How Does Gasoline Get Into Your Car

?How Does Gasoline Get Into Your Car?

Oil issues has defined and shaped political history such as wars raged by world leaders over oil that brought disruptions to economies and hostilities among nations as it is considered one of the most important element that runs a nation. The United States for example consumes about 840 million gallons of petroleum each day wherein approximately half of it is consumed by over 200 million motor vehicles that when combined, travels about 7 billion miles a day, accounting the US consumption of about 44 percent of the worldwide gasoline consumption. In 2006 alone, America consumed about 510 billion liters. Thus oil has become the defining catalyst in the 20th century.

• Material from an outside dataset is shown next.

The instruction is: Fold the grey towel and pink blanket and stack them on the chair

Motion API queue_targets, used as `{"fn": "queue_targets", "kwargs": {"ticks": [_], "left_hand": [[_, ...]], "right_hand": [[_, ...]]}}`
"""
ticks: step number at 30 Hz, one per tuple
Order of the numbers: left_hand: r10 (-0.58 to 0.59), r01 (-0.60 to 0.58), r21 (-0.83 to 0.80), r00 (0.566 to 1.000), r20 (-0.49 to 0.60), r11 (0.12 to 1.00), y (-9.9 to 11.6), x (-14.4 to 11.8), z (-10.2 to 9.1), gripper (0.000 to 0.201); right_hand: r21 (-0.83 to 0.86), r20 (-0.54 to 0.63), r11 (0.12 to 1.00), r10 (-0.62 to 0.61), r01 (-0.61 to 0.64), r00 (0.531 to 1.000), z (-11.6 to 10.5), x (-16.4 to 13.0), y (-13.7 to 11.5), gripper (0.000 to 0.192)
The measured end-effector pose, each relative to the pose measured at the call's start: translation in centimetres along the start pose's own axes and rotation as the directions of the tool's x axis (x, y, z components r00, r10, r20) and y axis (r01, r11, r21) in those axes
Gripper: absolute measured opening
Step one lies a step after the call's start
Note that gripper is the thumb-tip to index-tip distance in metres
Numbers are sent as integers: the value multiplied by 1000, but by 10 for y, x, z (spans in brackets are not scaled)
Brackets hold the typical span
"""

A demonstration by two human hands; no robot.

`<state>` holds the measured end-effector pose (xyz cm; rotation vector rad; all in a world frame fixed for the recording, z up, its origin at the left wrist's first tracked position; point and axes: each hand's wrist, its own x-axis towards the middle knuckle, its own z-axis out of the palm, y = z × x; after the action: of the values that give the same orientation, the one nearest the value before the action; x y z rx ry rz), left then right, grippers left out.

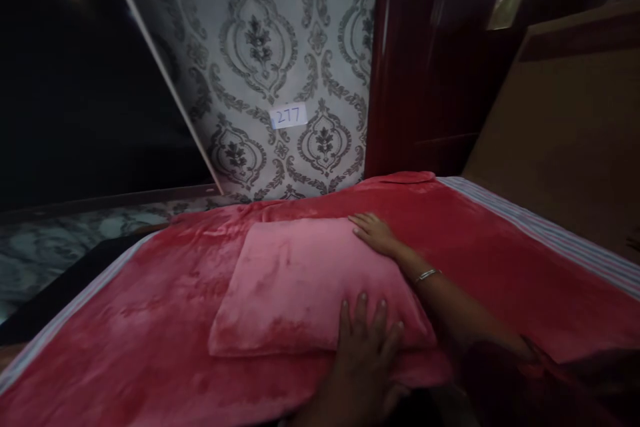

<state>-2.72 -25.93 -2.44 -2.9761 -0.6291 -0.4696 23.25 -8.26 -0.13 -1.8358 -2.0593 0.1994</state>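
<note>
A pink plush pillow [295, 273] lies flat on a red plush blanket [480, 260], which is spread over the bed. My left hand [367, 347] rests palm down on the pillow's near edge, with its fingers spread. Farther off, my right hand [373, 232] lies on the pillow's far right corner, fingers stretched out. A thin silver bracelet [429, 275] circles my right wrist. Neither hand grips anything.
Behind the bed is a patterned wallpapered wall [260, 47] with a paper label [289, 115] reading 277. A large dark panel [90, 93] stands at left. Dark red glossy panelling [415, 67] and a brown board [565, 120] rise at right. Striped cloth [540, 230] edges the blanket.
</note>
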Motion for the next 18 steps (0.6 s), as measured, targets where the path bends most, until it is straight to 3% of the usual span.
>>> {"fn": "queue_targets", "kwargs": {"ticks": [4,6,8,9,11,14,16,18], "left_hand": [[-6,8,-104,1000,19,995,3,-1,-23,86],[4,0,-181,1000,22,984,-5,-5,-39,73],[-40,35,-212,999,-20,977,-20,-13,-57,57],[-91,77,-199,994,-62,977,-31,-19,-65,49],[-234,215,-129,959,-160,968,-52,-35,-77,41],[-398,411,-1,884,-245,912,-74,-63,-76,49],[-427,452,67,874,-232,889,-78,-79,-64,66],[-428,457,116,879,-211,882,-76,-92,-46,88]], "right_hand": [[-13,38,999,41,-40,998,-2,5,12,61],[-62,43,995,83,-80,996,-10,6,7,63],[-126,17,989,84,-81,996,-18,6,-14,65],[-143,9,989,28,-27,1000,-21,5,-31,66],[-113,36,973,-199,202,979,-19,4,-75,65],[23,166,843,-534,538,829,-3,0,-150,58],[90,241,760,-643,643,727,12,0,-190,54],[115,283,692,-711,713,644,26,6,-214,54]]}}
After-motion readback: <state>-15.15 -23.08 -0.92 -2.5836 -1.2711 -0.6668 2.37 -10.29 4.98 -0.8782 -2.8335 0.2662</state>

Gasoline is made from crude oil, which was formed from remnants of organic elements like tiny plants and animals that lived millions of years ago. These remains, which were covered with layers of sedimentation, undergo chemical formation brought about by changes in extremes of temperatures composed of hydrocarbons. These hydrocarbons, known as crude oil, then undergo refinery process to breakdown it to several by-products such as gasoline, diesel fuel, LPG, lubricating oil and among others.

For an ordinary person, the process of getting a gasoline from the gasoline station pump into his car is nothing but an ordinary endeavor but the process of getting the gasoline from underneath the earth’s deep cores is another issue. How do these elements, where countries are fighting claims just for a piece of territory believed to contain oil deposits, come up from thousands of feet below the ground among rocks?

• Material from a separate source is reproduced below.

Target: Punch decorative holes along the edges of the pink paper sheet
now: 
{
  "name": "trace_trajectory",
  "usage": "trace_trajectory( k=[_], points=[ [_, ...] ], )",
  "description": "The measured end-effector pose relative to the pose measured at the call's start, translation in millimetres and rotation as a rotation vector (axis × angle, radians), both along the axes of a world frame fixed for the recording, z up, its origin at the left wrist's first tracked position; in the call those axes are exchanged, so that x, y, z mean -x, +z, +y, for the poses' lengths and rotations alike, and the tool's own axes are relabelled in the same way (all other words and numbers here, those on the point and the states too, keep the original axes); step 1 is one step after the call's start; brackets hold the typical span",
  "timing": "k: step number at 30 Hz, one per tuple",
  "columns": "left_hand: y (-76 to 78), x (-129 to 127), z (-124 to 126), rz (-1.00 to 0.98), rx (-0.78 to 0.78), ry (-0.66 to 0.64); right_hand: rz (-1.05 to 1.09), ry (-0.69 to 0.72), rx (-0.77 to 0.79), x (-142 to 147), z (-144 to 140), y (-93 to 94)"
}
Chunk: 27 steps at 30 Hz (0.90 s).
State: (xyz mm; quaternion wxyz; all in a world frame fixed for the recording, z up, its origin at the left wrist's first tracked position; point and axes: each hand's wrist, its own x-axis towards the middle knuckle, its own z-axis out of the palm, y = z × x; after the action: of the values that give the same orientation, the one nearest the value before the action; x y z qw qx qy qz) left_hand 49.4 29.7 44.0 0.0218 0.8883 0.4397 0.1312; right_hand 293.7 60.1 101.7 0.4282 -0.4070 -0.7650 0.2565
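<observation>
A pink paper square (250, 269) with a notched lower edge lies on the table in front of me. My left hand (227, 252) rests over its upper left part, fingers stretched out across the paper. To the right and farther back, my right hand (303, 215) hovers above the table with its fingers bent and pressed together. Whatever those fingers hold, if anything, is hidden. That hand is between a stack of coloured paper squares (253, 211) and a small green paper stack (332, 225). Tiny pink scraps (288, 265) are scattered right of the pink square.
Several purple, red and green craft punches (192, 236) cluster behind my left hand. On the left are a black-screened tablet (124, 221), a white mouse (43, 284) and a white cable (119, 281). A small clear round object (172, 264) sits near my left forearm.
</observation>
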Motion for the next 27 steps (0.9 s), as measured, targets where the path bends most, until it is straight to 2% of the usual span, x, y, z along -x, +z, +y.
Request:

Oil is drilled from the ground using oil drilling rigs, which can be portable or mounted on trucks or on more permanent structures and are made of steel that create holes in the ground. The rig is connected to motor drilling pipes in the surface to pump mud or tiny chips of rocks back to the surface. After the oil is extracted from oil spots and pumped into the surface, it is piped away from the rig to waiting boats, oil tankers or refineries. The movie Armageddon, for example perfectly pictures how a black crude oil gushed out from the ground using marine-based structure rigs.

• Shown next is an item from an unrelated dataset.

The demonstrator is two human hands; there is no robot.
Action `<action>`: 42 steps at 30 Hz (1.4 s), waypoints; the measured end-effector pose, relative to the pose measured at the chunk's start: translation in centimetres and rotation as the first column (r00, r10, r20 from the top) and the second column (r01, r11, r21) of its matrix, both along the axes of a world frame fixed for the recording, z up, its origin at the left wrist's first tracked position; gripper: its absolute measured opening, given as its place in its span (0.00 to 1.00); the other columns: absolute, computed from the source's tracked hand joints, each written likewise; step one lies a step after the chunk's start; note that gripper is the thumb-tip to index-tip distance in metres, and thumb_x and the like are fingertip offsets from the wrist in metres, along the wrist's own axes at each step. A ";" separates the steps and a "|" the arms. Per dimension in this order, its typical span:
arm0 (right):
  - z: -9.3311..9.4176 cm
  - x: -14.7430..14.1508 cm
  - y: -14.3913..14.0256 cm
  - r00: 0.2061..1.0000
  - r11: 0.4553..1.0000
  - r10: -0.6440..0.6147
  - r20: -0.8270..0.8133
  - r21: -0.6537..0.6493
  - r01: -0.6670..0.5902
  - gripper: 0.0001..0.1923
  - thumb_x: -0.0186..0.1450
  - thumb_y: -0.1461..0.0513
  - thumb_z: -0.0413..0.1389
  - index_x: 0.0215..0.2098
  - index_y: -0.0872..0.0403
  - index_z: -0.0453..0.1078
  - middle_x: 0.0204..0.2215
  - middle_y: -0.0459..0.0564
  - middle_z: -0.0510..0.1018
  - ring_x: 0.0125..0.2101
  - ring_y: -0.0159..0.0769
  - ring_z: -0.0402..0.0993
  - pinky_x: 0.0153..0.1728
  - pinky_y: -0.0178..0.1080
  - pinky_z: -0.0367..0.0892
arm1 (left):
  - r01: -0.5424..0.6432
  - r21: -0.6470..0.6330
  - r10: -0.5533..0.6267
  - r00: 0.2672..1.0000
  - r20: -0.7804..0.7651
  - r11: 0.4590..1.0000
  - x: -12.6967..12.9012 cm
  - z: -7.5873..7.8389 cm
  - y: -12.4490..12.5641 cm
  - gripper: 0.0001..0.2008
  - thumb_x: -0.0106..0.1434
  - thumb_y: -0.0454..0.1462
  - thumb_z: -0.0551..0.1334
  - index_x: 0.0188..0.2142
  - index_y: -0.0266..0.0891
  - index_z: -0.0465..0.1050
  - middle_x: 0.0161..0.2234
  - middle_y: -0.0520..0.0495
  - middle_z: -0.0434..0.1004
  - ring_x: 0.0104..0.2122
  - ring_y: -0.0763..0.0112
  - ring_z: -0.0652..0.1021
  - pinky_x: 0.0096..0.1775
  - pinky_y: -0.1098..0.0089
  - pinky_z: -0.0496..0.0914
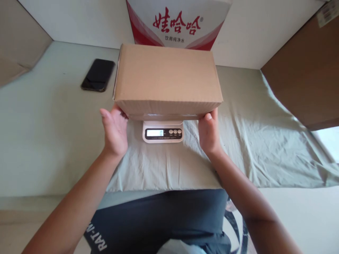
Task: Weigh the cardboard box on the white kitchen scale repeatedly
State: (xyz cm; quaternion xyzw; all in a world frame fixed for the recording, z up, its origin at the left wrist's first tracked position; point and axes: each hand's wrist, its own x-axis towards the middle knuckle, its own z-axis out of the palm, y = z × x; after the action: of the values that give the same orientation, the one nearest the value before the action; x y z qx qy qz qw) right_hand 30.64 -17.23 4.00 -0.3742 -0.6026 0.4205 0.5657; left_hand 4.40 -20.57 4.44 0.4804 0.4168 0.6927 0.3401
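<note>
A closed brown cardboard box [166, 76] is held over a small white digital scale [162, 132], whose display reads 0. My left hand [114, 130] grips the box's lower left corner, and my right hand [209, 132] grips its lower right corner. The box hides most of the scale's platform, so whether it touches the scale cannot be told. The scale rests on a wrinkled pale green cloth [251, 141].
A black phone [97, 74] lies to the left of the box. A red and white printed carton [177, 23] stands behind it against the wall. A brown cardboard sheet [307, 74] leans at the right, another [18, 46] at the far left.
</note>
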 end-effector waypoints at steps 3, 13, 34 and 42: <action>0.2 0.0 0.2 1.000 1.000 -0.007 0.015 -0.006 0.007 0.38 0.73 0.31 0.54 0.77 0.28 0.65 0.77 0.41 0.74 0.83 0.53 0.62 0.85 0.62 0.61 | -0.006 -0.008 0.006 1.000 -0.005 1.000 0.0 0.0 0.0 0.51 0.71 0.78 0.39 0.56 0.53 0.90 0.59 0.37 0.86 0.72 0.39 0.77 0.74 0.41 0.71; -0.4 0.2 0.6 1.000 1.000 0.003 0.001 0.006 -0.003 0.36 0.74 0.32 0.53 0.76 0.29 0.66 0.76 0.42 0.74 0.82 0.54 0.65 0.84 0.62 0.62 | 0.019 0.013 -0.019 1.000 0.012 1.000 -0.1 -0.4 0.2 0.49 0.74 0.75 0.40 0.53 0.52 0.90 0.59 0.36 0.87 0.71 0.39 0.78 0.75 0.40 0.69; 0.5 -0.3 0.4 0.999 0.999 -0.030 0.034 -0.021 0.031 0.41 0.71 0.29 0.53 0.77 0.26 0.63 0.77 0.38 0.73 0.85 0.54 0.57 0.87 0.62 0.56 | 0.012 -0.021 -0.012 1.000 0.005 1.000 -0.2 -0.3 0.6 0.51 0.69 0.80 0.41 0.50 0.51 0.89 0.59 0.38 0.86 0.75 0.41 0.73 0.76 0.43 0.68; 0.2 -0.2 0.4 1.000 1.000 -0.016 0.020 0.005 0.016 0.39 0.73 0.30 0.53 0.77 0.28 0.64 0.77 0.41 0.73 0.84 0.54 0.59 0.86 0.62 0.59 | 0.031 0.029 -0.031 0.999 0.019 0.999 -0.5 -1.1 1.2 0.51 0.68 0.80 0.43 0.50 0.48 0.89 0.59 0.35 0.86 0.74 0.38 0.74 0.77 0.40 0.67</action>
State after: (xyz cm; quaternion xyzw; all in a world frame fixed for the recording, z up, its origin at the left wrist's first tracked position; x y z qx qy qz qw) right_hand 30.40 -16.78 4.23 -0.3817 -0.6066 0.4106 0.5637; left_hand 3.86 -19.34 3.33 0.4849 0.3960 0.6979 0.3479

The oil is brought to refineries where it is processed to a more useful form such as gasoline, kerosene LPG, lubricating oil and many more by-products. Oil refineries are mostly composed of complexes of huge and numerous pipelines and pumps filled with oil connecting one structure to another as oil undergo from one refining process to another. The end products are then divided into categories such as light distillates where LPG and gasoline fall, middle distillates for kerosene and diesel and heavy distillates or residuum where heavy fuel, lubricating oils and asphalt belong.

After refining, the by-products and end-products are packaged in different forms for commercial use, and brought to legitimate distributors such as gasoline stations, ready for the market. When you drop by at the gasoline station, you will notice that the gas that is pumped out is already clear as a result of the complicated process that oil refineries have.

The oil industry is proving to be a lucrative business as oil is becoming as vital to life as water. Almost every tool that we have is being powered by oil or gasoline. For such, gasoline stations are found in almost every corner and intersection in an answer to the growing rate motor vehicles plying major city thoroughfares.